Problem requirements
Begin at the line below that has "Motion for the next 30" and stop after the line that has "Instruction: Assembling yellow". Please restate only those lines, word for word.

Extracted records
========================
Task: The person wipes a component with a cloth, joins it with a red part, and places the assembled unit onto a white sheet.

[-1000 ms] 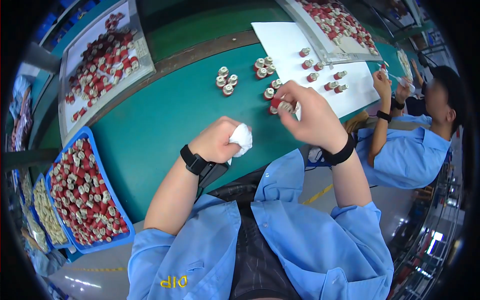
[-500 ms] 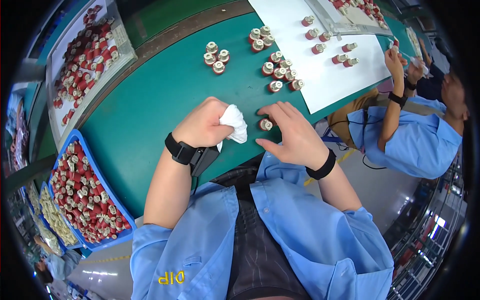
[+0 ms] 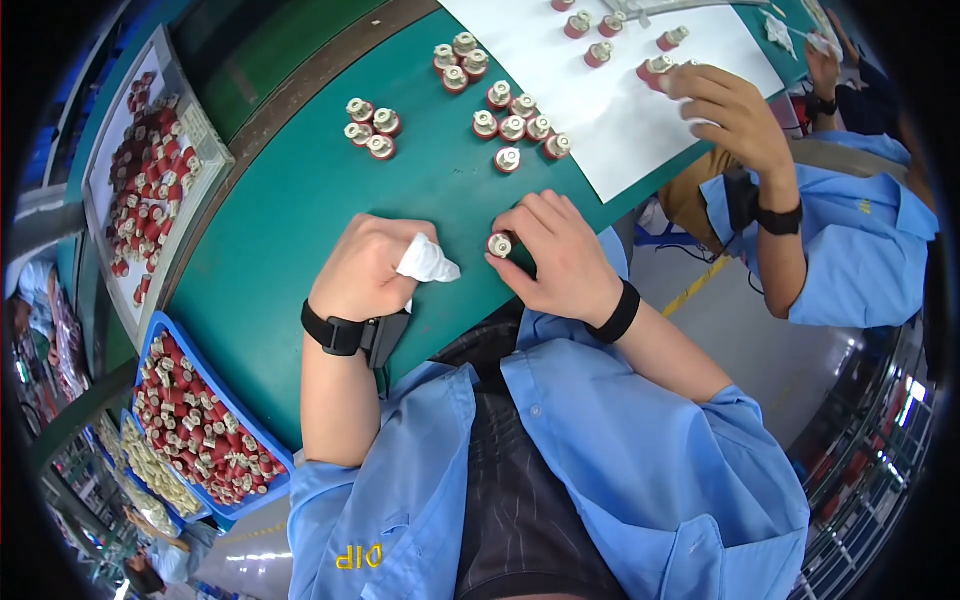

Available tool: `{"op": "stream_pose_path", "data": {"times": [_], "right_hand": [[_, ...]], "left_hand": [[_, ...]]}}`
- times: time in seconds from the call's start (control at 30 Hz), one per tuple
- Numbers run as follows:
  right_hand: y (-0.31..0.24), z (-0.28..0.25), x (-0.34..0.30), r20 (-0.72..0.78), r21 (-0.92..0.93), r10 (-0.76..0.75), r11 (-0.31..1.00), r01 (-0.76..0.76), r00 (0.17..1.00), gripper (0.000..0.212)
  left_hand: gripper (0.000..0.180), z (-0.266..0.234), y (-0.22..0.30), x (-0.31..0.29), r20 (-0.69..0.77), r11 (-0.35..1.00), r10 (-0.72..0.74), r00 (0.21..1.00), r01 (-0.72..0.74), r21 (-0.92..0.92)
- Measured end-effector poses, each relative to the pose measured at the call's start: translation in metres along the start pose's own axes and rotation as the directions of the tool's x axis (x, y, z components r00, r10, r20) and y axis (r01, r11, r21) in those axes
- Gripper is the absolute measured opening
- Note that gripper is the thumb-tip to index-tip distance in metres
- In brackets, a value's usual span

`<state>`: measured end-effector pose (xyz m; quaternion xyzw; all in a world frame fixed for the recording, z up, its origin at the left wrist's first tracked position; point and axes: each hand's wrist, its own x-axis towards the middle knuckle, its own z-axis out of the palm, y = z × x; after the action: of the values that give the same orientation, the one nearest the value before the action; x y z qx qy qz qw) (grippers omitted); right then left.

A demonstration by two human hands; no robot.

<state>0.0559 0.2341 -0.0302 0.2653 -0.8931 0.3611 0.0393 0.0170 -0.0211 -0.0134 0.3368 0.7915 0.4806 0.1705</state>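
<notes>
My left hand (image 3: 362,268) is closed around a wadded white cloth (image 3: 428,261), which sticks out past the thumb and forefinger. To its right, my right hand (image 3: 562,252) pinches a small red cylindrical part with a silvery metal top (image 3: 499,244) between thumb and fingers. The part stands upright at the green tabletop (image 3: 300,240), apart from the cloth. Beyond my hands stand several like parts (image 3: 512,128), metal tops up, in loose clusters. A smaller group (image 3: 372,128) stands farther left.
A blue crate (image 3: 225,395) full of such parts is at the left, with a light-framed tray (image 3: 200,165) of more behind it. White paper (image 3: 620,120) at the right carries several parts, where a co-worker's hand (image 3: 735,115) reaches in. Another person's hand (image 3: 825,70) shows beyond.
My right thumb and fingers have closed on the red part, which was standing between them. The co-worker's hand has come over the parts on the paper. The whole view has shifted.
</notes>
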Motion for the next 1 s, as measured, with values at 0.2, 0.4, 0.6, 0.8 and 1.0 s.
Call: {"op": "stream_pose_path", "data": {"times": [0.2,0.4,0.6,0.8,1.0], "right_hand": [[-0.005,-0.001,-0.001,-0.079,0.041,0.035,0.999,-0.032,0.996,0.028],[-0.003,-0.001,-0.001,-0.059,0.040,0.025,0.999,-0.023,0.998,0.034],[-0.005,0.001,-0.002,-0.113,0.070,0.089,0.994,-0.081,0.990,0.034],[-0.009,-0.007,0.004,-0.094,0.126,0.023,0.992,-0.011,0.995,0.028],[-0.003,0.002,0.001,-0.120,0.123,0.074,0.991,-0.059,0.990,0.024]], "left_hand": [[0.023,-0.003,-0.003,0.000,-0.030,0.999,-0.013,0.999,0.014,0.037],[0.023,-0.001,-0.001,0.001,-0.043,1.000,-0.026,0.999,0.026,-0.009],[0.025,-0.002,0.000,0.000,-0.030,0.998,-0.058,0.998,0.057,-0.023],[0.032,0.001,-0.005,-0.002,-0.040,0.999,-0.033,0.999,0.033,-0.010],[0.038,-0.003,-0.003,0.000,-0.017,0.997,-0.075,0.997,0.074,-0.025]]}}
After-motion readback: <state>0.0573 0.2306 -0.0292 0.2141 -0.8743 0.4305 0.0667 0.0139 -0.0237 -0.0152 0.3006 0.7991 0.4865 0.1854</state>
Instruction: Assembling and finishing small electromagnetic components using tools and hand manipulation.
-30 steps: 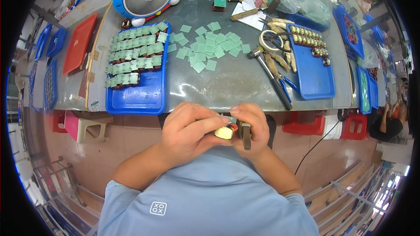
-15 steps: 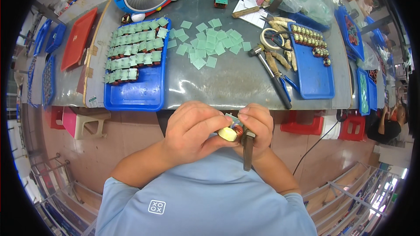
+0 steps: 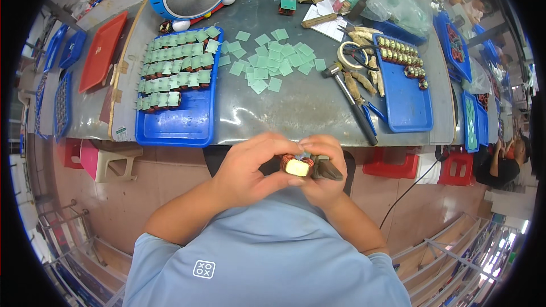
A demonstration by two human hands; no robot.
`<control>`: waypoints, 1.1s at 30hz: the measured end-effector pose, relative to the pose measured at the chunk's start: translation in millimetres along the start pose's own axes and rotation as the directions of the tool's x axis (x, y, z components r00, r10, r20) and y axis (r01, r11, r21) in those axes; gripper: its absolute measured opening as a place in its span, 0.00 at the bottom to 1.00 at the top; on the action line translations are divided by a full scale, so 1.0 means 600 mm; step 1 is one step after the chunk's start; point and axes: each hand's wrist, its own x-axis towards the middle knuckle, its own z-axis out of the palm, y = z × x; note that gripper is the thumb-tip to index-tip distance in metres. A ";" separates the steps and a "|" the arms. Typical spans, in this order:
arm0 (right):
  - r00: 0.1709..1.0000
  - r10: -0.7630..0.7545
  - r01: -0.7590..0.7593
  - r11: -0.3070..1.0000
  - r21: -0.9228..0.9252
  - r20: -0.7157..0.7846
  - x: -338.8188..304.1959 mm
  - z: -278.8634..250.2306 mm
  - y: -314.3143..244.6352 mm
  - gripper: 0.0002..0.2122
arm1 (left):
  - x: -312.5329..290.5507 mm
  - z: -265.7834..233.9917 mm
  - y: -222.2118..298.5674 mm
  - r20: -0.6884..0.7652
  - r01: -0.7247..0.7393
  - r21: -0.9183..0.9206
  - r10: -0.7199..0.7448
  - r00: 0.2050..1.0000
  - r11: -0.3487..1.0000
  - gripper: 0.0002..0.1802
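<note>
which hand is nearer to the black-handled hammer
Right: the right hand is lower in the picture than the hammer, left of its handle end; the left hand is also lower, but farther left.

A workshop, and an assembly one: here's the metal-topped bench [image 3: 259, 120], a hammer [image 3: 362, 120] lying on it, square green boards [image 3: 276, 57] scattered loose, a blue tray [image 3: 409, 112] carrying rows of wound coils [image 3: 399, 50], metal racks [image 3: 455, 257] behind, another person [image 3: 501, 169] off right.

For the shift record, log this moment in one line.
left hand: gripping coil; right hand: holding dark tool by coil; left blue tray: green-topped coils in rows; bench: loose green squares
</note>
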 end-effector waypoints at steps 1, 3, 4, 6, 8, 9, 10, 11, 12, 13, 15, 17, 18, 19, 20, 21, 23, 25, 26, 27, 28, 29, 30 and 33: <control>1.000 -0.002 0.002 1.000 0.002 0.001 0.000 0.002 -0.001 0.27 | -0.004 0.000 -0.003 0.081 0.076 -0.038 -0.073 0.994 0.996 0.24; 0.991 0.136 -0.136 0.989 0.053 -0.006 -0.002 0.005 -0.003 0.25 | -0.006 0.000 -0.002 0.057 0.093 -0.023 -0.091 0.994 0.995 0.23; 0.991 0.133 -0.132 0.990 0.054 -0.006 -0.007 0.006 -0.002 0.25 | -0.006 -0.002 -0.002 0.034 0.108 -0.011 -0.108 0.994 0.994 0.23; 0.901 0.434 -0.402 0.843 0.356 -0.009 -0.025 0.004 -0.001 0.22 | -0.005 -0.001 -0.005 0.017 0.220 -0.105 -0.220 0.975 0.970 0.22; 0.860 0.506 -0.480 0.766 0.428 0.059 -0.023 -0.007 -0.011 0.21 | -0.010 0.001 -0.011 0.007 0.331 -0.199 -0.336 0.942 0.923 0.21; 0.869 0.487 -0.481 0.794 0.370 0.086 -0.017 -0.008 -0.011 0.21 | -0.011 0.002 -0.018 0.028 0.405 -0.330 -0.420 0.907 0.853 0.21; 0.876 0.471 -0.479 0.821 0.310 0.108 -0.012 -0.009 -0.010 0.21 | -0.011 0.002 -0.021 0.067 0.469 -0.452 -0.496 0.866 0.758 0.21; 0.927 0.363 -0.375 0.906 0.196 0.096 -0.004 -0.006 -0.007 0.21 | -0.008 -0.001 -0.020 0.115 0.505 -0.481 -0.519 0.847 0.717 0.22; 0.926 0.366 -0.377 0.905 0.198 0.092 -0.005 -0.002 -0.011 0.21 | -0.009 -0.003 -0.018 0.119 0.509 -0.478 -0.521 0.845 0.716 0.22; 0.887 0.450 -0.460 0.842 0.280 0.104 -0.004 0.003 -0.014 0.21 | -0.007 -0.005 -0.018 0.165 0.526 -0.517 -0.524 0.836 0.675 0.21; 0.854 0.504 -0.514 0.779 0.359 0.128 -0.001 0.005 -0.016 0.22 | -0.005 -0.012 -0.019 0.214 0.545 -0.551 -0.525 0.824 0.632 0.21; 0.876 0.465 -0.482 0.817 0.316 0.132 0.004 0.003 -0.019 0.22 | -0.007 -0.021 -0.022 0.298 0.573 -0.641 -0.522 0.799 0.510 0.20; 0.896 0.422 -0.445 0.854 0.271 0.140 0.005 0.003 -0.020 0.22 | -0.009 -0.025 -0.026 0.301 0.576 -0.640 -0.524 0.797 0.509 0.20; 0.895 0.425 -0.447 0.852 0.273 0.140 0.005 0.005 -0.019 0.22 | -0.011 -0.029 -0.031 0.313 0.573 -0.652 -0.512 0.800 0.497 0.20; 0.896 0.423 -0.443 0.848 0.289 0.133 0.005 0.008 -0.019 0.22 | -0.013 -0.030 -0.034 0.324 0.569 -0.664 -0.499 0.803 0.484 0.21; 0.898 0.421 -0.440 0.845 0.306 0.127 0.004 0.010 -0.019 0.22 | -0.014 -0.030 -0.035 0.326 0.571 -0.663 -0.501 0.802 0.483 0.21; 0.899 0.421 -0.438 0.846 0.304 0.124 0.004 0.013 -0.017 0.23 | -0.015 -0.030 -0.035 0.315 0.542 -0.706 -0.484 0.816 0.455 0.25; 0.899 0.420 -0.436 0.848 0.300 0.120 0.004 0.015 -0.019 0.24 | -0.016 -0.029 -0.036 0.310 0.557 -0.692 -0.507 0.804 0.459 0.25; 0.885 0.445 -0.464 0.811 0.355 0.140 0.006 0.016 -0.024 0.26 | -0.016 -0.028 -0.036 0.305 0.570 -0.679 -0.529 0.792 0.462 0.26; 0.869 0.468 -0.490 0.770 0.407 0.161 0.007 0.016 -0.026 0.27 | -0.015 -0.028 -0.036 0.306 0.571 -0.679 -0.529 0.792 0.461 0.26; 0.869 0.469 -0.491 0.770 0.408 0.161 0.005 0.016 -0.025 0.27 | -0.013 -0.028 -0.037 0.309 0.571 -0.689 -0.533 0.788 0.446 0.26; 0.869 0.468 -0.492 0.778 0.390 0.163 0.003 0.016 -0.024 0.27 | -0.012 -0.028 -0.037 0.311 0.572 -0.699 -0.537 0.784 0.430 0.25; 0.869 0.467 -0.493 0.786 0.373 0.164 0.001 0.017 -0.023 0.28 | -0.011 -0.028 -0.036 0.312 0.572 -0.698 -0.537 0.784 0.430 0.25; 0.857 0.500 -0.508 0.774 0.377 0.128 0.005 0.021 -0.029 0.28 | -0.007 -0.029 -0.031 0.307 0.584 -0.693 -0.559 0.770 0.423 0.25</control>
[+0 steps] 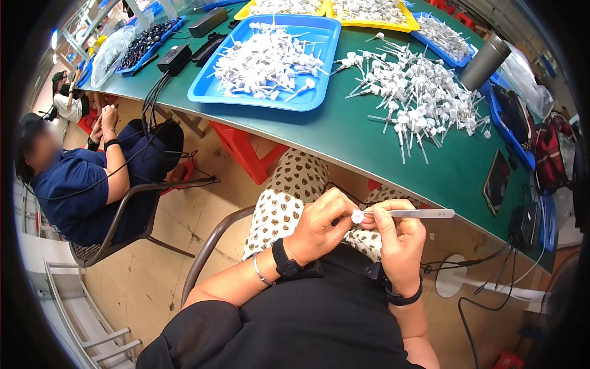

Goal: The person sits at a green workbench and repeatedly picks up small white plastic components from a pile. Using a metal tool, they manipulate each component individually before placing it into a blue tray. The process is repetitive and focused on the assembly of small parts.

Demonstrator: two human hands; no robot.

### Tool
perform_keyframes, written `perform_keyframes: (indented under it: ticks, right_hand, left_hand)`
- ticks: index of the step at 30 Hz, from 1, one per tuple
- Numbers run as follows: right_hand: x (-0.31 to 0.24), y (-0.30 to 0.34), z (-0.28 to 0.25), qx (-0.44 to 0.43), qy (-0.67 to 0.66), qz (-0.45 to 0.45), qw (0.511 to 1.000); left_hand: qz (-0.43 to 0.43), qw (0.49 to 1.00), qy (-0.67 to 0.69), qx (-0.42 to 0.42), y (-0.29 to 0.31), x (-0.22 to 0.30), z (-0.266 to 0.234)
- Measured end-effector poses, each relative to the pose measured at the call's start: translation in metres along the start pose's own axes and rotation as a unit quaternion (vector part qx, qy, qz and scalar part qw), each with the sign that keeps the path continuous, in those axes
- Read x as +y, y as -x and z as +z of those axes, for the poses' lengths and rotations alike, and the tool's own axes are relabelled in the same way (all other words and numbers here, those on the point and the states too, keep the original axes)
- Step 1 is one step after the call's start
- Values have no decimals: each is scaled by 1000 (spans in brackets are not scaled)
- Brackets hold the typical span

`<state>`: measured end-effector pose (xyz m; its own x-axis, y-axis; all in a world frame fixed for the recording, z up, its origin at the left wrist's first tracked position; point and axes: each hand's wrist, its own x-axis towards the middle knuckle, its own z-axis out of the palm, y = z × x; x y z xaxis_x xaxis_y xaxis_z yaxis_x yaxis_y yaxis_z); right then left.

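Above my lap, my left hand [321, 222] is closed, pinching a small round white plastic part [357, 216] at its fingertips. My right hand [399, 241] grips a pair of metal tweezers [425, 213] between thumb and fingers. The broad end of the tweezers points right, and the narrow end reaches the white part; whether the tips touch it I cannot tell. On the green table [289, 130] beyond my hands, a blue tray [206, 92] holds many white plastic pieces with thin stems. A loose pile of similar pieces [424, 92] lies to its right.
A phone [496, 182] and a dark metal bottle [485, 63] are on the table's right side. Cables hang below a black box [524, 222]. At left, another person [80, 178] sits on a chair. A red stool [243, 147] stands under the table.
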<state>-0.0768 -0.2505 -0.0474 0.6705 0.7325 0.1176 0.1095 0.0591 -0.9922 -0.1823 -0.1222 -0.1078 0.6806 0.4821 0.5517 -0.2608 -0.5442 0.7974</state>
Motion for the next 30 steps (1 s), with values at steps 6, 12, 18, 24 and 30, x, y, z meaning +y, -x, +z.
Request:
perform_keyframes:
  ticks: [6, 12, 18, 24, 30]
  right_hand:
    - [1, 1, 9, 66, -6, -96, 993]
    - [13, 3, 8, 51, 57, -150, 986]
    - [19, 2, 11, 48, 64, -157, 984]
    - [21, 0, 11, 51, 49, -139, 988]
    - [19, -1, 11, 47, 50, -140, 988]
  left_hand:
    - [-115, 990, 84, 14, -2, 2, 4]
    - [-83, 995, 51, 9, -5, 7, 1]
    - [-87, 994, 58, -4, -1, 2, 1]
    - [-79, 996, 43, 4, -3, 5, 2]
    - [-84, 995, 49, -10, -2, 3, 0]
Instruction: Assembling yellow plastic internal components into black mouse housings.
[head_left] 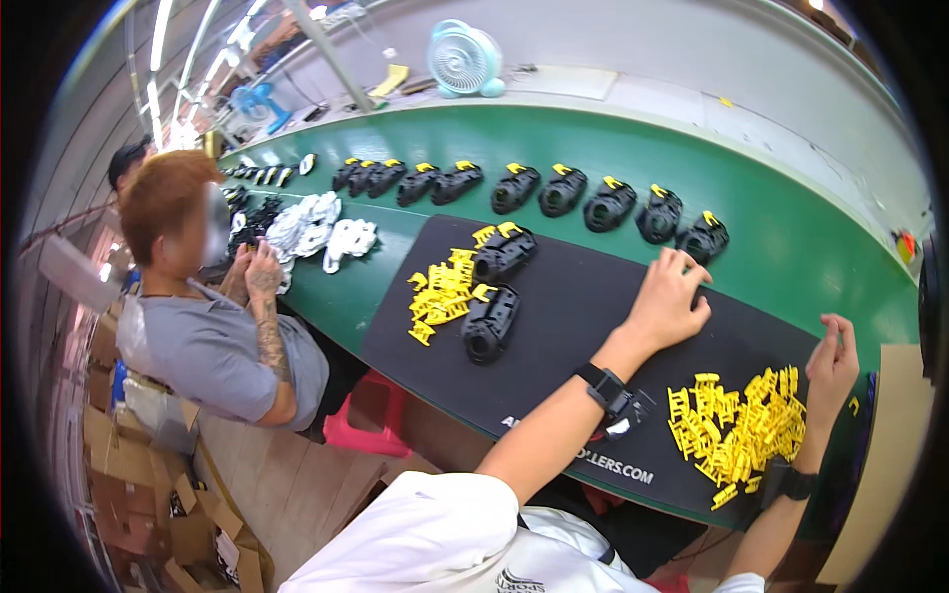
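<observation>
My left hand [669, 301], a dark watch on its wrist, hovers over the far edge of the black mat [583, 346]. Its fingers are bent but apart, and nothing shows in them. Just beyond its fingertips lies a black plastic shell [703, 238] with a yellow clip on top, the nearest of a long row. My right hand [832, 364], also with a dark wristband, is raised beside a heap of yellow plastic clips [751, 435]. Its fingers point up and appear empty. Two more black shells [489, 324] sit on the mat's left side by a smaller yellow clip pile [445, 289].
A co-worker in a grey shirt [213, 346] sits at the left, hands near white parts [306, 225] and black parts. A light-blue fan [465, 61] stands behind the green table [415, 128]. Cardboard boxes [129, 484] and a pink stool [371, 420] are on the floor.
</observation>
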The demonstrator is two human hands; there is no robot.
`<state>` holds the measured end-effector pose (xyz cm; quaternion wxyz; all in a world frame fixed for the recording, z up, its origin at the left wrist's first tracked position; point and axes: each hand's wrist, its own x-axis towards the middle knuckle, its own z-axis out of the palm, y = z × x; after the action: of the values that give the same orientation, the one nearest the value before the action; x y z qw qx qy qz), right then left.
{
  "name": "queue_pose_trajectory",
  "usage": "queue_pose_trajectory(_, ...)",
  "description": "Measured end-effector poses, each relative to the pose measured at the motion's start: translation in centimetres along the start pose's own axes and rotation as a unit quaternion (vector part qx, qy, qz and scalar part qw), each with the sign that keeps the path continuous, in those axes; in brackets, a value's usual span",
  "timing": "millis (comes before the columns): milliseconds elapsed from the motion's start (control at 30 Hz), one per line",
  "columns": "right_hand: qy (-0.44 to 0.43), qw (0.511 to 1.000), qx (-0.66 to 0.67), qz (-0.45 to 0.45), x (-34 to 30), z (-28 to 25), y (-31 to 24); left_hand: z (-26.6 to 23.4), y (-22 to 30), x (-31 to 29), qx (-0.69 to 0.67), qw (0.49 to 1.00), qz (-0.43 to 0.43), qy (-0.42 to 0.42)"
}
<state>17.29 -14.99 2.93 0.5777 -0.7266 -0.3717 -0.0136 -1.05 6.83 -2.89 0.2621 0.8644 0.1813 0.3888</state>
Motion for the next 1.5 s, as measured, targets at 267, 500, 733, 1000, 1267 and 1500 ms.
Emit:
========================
Problem solution
Motion for the next 30 steps (1 s), with values at steps 6, 12, 18, 24 and 30, x, y, z meaning +y, -x, +z.
Request:
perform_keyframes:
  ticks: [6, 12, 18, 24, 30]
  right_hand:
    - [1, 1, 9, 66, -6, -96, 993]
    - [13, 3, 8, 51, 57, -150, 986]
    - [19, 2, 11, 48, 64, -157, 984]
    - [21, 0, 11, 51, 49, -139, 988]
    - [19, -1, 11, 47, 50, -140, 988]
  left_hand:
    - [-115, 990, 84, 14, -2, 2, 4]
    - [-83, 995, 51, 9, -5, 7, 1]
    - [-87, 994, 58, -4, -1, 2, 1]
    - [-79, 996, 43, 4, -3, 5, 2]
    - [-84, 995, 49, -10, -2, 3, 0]
Instruction: Assembling yellow plastic internal components into black mouse housings.

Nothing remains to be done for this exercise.